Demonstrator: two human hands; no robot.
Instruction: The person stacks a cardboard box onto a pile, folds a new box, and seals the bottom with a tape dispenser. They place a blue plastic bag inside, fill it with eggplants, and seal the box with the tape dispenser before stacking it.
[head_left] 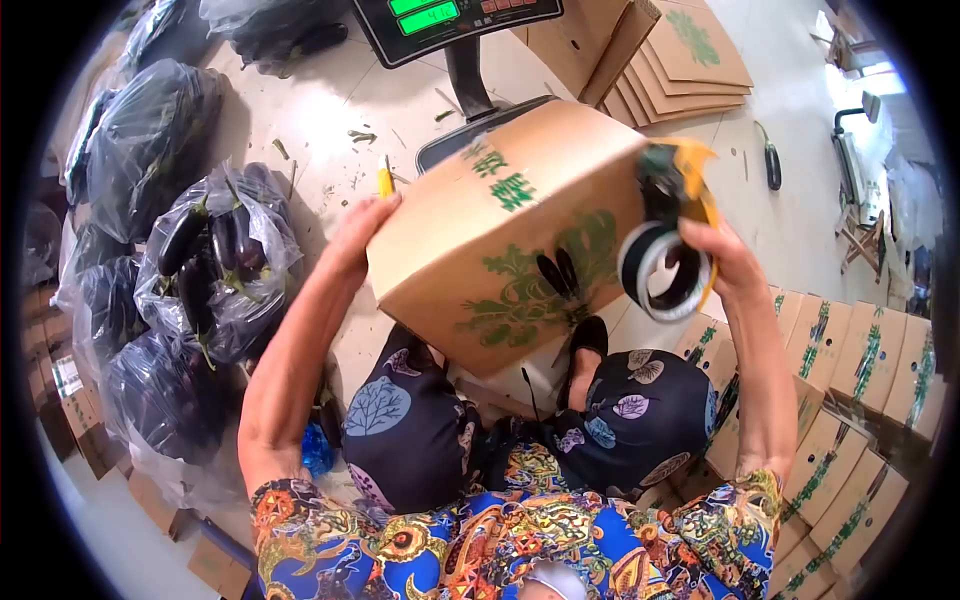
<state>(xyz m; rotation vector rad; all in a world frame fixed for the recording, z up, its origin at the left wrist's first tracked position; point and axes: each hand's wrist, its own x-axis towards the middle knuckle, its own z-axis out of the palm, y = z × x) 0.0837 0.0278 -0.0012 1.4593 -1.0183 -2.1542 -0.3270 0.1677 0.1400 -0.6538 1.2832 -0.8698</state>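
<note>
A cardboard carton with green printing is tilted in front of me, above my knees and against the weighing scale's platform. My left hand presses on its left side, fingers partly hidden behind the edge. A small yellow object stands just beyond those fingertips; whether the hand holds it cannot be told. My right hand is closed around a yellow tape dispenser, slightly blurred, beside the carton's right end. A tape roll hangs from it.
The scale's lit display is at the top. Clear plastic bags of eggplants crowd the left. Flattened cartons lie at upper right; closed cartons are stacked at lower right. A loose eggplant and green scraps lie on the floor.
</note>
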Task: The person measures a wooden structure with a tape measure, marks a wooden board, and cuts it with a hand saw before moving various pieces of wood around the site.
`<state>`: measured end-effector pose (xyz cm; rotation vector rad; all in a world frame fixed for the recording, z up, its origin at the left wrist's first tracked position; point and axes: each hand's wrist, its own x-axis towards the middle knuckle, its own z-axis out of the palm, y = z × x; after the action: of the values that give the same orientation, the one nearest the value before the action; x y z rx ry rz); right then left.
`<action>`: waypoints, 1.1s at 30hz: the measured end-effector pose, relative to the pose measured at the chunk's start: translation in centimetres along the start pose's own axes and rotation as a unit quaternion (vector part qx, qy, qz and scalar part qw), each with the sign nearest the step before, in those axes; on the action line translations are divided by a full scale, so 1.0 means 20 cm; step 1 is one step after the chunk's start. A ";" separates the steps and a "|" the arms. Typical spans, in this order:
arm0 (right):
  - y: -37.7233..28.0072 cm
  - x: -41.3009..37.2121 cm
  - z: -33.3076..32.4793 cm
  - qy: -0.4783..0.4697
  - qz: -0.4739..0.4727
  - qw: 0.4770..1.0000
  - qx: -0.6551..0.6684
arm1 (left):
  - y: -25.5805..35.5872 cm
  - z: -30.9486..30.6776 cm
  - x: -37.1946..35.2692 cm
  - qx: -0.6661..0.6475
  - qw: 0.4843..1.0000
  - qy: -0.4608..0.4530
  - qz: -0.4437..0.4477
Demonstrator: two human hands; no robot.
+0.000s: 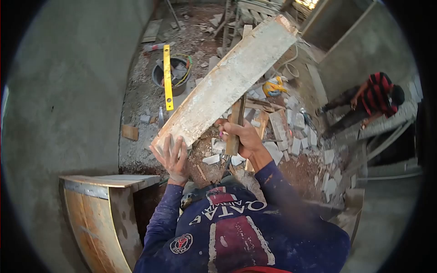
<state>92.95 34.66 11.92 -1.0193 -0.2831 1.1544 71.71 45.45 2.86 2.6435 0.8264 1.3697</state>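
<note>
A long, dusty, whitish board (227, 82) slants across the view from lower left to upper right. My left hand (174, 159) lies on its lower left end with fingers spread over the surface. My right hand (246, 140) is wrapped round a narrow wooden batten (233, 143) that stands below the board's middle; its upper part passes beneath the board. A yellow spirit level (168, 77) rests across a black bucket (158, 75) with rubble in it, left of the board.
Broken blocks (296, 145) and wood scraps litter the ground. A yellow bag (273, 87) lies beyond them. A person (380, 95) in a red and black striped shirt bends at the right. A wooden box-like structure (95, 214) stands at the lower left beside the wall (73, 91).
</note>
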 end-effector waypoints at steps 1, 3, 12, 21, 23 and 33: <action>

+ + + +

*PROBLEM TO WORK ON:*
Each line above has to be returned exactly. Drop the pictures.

*REPLY:*
Demonstrator: two human hands; no robot.
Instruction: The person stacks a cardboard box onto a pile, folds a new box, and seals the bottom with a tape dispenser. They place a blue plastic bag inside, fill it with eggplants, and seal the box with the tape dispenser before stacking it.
[head_left] 
<state>(xyz m; rotation vector rad; all in a world frame fixed for the recording, z up, its origin at the left wrist's first tracked position; point and axes: each hand's wrist, its own x-axis towards the middle knuckle, its own z-axis out of the palm, y = z × x) 0.0837 0.0278 -0.0012 1.4593 -1.0183 -2.1542 -0.3270 0.1677 0.1400 -0.6538 1.2832 -0.8698</state>
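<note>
A cardboard carton with green printing is tilted in front of me, above my knees and against the weighing scale's platform. My left hand presses on its left side, fingers partly hidden behind the edge. A small yellow object stands just beyond those fingertips; whether the hand holds it cannot be told. My right hand is closed around a yellow tape dispenser, slightly blurred, beside the carton's right end. A tape roll hangs from it.
The scale's lit display is at the top. Clear plastic bags of eggplants crowd the left. Flattened cartons lie at upper right; closed cartons are stacked at lower right. A loose eggplant and green scraps lie on the floor.
</note>
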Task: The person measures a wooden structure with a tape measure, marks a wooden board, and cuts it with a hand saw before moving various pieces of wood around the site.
`<state>`: measured end-effector pose (xyz cm; rotation vector rad; all in a world frame fixed for the recording, z up, its origin at the left wrist's first tracked position; point and axes: each hand's wrist, its own x-axis towards the middle knuckle, its own z-axis out of the palm, y = z × x; after the action: of the values that give the same orientation, the one nearest the value before the action; x y z rx ry rz); right then left.
`<action>`: waypoints, 1.1s at 30hz: the measured end-effector pose, relative to the pose measured at the chunk's start: translation in centimetres along the start pose's own axes and rotation as a unit quaternion (vector part qx, qy, qz and scalar part qw), each with the sign nearest the step before, in those axes; on the action line translations are divided by a full scale, so 1.0 means 20 cm; step 1 is one step after the chunk's start. A ";" separates the steps and a "|" the arms. Typical spans, in this order:
arm0 (right):
  - y: -37.7233..28.0072 cm
  - x: -41.3009..37.2121 cm
  - z: -33.3076..32.4793 cm
  - qy: -0.4783..0.4697
  - qz: -0.4739..0.4727
  - qw: 0.4770..1.0000
  - qx: -0.6551..0.6684
arm1 (left):
  - y: -25.5805..35.5872 cm
  - z: -30.9486..30.6776 cm
  - x: -37.1946..35.2692 cm
  - qx: -0.6661..0.6475
  - qw: 0.4843..1.0000
  - qy: -0.4608..0.4530
  - qz: -0.4437..0.4477
Demonstrator: two human hands; no robot.
+0.000s: 
<state>92.95 34.66 11.92 -1.0193 -0.2831 1.1544 71.71 45.45 2.86 2.6435 0.8264 1.3697</state>
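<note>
A long, dusty, whitish board (227, 82) slants across the view from lower left to upper right. My left hand (174, 159) lies on its lower left end with fingers spread over the surface. My right hand (246, 140) is wrapped round a narrow wooden batten (233, 143) that stands below the board's middle; its upper part passes beneath the board. A yellow spirit level (168, 77) rests across a black bucket (158, 75) with rubble in it, left of the board.
Broken blocks (296, 145) and wood scraps litter the ground. A yellow bag (273, 87) lies beyond them. A person (380, 95) in a red and black striped shirt bends at the right. A wooden box-like structure (95, 214) stands at the lower left beside the wall (73, 91).
</note>
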 end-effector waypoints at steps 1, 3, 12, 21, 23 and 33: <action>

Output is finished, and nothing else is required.